Compliance Convergence: US Customs and Border Protection’s Importer Self-Assessment Program

Compliance convergence can have several variations. I have written about the convergence from export controls to anti-corruption controls. Last week I wrote about the Lacey Act, which regulates imports of certain types of wood, among other items. One of the valuable lessons of compliance convergence can be the cross-over of lessons learned from one area of compliance to another. I was reminded of this when reading an article in the September issue of the ACC Docket, entitled “Import Loopholes Avoiding the Customs Audit” by Tiffany Jones. Her article discusses the “Importer-Self Assessment” (ISA) program initiated by the US Customs and Border Protection (CPB). The ISA has a requirement for a company to perform a “self-assessment” which means auditing, reporting results and correcting mistakes and implementing process improvements. This ISA relates to imports but it can be very useful for the Foreign Corrupt Practices Act (FCPA) compliance practitioner.

The CPB looks at five criteria to evaluate whether a company is ISA-ready. These will be familiar to the compliance professional. The terminology is a bit different but the concepts are recognizable. These five criteria lay out a good way for a FCPA compliance practitioner to think through an assessment of a company’s FCPA, Bribery Act or other anti-corruption and anti-bribery program.

I.                   Control Environment

Under this criteria, a candidate must demonstrate its commitment to compliance at the highest levels of the organization. Can you say ‘Tone at the Top’? But more than simply the right words, a company must demonstrate this criteria by actually doing. Therefore, this will include written policies, training for key import personnel and company-wide cross training.

II.                Risk Assessment

At least annually, a company should perform a risk assessment to determine which areas of import compliance are the most subject to error or non-compliance. In addition to assessing traditional high risk areas, a company should consider risk which may “flow from changes in personnel or changes in internal controls.” Additionally both transactions and internal controls should be reviewed.

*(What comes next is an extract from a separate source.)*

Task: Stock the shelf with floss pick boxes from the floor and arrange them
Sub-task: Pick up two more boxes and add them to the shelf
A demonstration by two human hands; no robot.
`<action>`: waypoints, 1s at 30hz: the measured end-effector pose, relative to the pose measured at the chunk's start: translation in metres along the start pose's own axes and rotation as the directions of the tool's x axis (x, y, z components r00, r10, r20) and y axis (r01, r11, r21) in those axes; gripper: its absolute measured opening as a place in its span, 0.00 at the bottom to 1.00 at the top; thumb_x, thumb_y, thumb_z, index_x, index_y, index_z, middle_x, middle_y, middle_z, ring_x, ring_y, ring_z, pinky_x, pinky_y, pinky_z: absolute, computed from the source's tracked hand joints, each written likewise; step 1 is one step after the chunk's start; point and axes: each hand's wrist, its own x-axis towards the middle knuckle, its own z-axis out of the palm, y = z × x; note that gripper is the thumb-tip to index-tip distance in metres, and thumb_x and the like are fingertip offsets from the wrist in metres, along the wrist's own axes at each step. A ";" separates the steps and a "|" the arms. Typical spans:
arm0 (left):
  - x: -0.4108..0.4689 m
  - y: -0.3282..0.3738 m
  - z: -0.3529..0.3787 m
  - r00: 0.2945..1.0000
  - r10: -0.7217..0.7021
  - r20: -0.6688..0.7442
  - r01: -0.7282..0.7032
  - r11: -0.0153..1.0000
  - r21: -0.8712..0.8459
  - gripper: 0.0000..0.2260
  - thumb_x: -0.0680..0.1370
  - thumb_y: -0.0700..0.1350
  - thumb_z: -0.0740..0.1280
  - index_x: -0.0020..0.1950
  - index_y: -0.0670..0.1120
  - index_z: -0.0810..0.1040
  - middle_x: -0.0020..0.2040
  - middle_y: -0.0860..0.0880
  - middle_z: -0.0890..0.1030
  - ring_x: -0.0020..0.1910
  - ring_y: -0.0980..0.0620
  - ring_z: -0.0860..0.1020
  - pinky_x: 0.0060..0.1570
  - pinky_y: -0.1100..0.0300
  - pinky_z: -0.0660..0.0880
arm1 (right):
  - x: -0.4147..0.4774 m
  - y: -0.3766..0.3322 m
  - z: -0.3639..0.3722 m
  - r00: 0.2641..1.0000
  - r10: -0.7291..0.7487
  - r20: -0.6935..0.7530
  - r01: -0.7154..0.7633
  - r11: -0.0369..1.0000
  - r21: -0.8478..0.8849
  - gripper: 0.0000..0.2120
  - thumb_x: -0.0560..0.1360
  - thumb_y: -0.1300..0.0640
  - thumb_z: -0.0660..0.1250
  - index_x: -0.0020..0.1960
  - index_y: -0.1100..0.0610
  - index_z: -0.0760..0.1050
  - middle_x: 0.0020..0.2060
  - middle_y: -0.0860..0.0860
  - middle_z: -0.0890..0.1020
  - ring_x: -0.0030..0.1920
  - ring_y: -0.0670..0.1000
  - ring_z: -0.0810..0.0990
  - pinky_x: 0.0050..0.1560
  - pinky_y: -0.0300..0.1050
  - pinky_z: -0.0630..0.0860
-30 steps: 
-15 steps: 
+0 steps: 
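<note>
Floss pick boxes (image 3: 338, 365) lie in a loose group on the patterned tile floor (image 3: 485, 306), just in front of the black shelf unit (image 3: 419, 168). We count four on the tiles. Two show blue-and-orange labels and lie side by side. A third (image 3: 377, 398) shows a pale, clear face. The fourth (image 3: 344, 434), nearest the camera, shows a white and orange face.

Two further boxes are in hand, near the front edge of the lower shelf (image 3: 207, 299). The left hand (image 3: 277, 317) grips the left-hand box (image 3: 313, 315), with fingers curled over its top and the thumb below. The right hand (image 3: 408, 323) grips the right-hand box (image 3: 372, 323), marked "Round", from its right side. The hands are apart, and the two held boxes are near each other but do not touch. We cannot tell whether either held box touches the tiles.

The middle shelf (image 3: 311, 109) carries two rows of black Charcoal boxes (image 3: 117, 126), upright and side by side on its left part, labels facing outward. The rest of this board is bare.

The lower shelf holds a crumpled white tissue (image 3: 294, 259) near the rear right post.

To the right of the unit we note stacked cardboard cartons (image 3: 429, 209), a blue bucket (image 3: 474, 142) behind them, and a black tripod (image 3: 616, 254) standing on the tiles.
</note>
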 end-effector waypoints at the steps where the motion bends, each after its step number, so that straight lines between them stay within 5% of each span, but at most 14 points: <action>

III.             Control Activity

This criteria is defined as the creation of procedures to ensure that the senior management directives as specified in Criteria I – Control Environment are carried out. While Criteria I speaks to overall policies, Criteria III focuses on the procedures to implement the policies.

IV.              Information and Communication

This criteria has two components. First, company personnel are charged with keeping themselves informed of changes to trade regulations and how any changes might effect a company’s operations. Second, this information must be communicated and disseminated throughout the company to all “departments touching on the trade function.” The author quotes from the ISA Handbook, “Pertinent information related to CPB activities is identified, captured and distributed to the right people in sufficient detail, in the right form and at the appropriate time to enable them to carry out their duties…”  I could not have said it better myself.

There are many aspects to compliance convergence. Many practitioners view it as requiring many different types of compliance. This is certainly a valid view. However it can also be used as an opportunity to bring in compliance expertise that may already exist in your company to assist in an anti-corruption compliance program. This Border and Customs Protection format for self-assessment is a guideline that the FCPA practitioner can use as a basis self-assess a company’s compliance program. If you are implementing an anti-corruption program or looking at an anti-bribery program required under the UK Bribery Act there may be resources which you can tap into which exist within your company.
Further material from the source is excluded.